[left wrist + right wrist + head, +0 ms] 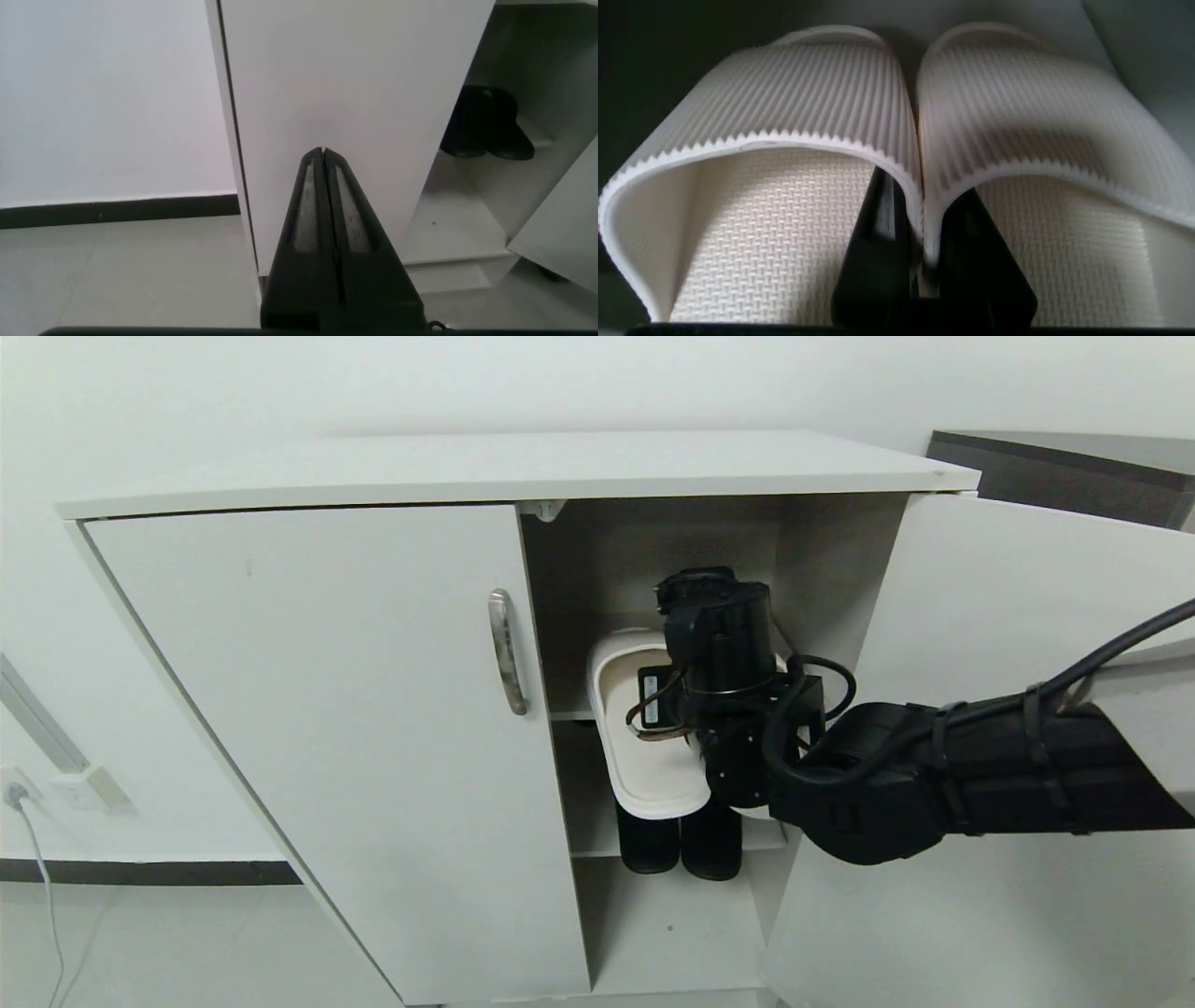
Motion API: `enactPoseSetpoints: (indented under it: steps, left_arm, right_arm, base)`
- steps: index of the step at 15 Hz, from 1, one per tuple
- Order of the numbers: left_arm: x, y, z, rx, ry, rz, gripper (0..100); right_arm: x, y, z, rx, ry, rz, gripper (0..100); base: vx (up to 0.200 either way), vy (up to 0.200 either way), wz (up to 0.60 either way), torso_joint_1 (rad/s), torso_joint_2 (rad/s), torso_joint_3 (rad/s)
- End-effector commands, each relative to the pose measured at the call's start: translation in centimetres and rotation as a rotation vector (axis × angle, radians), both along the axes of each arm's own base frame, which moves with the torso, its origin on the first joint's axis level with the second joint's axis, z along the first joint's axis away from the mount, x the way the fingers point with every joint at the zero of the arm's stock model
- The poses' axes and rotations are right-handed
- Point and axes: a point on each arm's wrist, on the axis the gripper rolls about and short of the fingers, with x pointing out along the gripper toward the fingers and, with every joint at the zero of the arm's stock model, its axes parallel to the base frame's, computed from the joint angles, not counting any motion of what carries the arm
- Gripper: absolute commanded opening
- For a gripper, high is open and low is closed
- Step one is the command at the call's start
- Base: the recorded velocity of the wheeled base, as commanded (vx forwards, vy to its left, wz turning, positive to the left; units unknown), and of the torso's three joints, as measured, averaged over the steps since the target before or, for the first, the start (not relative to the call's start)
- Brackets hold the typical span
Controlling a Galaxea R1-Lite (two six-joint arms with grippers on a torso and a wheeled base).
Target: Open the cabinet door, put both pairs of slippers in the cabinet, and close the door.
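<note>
Grasping white slippers (pixel 644 747) in right jaws at frame centre, across shelf (pixel 568 715) edge, above black slippers (pixel 677 845); left jaws clenched empty before shut door (pixel 355 84).

White plastic wall socket (pixel 89 789) low on the plain white wall (pixel 187 392), grey plug (pixel 16 795) just beside it, thin grey cable (pixel 42 887) hanging down. Black skirting strip (pixel 140 872) above pale tiled floor (pixel 140 943). Dark grey boxy unit (pixel 1074 476) far right.

White slippers (pixel 653 747): one largely masked by the right arm (pixel 934 775), at 3 o'clock of its mate.
Black slippers (pixel 681 845): heels alone show, at 6 o'clock below the white pair.
Open door (pixel 980 616): cropped by the frame edge at 3 o'clock.
</note>
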Motion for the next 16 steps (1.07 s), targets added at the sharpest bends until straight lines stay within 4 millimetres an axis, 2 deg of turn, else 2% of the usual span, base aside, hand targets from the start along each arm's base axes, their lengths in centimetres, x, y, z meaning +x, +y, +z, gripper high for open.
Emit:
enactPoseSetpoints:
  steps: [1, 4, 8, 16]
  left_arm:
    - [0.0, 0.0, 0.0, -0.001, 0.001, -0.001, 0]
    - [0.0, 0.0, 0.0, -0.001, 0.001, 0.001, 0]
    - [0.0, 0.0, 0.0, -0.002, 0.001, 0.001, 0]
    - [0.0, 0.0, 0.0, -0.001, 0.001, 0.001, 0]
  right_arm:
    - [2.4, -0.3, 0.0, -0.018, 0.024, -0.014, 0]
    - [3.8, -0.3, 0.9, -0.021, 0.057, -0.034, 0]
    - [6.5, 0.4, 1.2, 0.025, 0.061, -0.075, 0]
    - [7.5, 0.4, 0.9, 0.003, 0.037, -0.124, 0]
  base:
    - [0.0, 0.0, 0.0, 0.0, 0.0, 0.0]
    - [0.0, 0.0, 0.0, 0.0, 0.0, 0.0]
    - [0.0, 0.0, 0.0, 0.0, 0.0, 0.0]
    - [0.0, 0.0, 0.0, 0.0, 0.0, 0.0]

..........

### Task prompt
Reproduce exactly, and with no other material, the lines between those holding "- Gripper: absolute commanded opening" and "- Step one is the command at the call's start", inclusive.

### Answer section
- Gripper: absolute commanded opening
- For a gripper, high is open and low is closed
- Step one is the command at the call's start

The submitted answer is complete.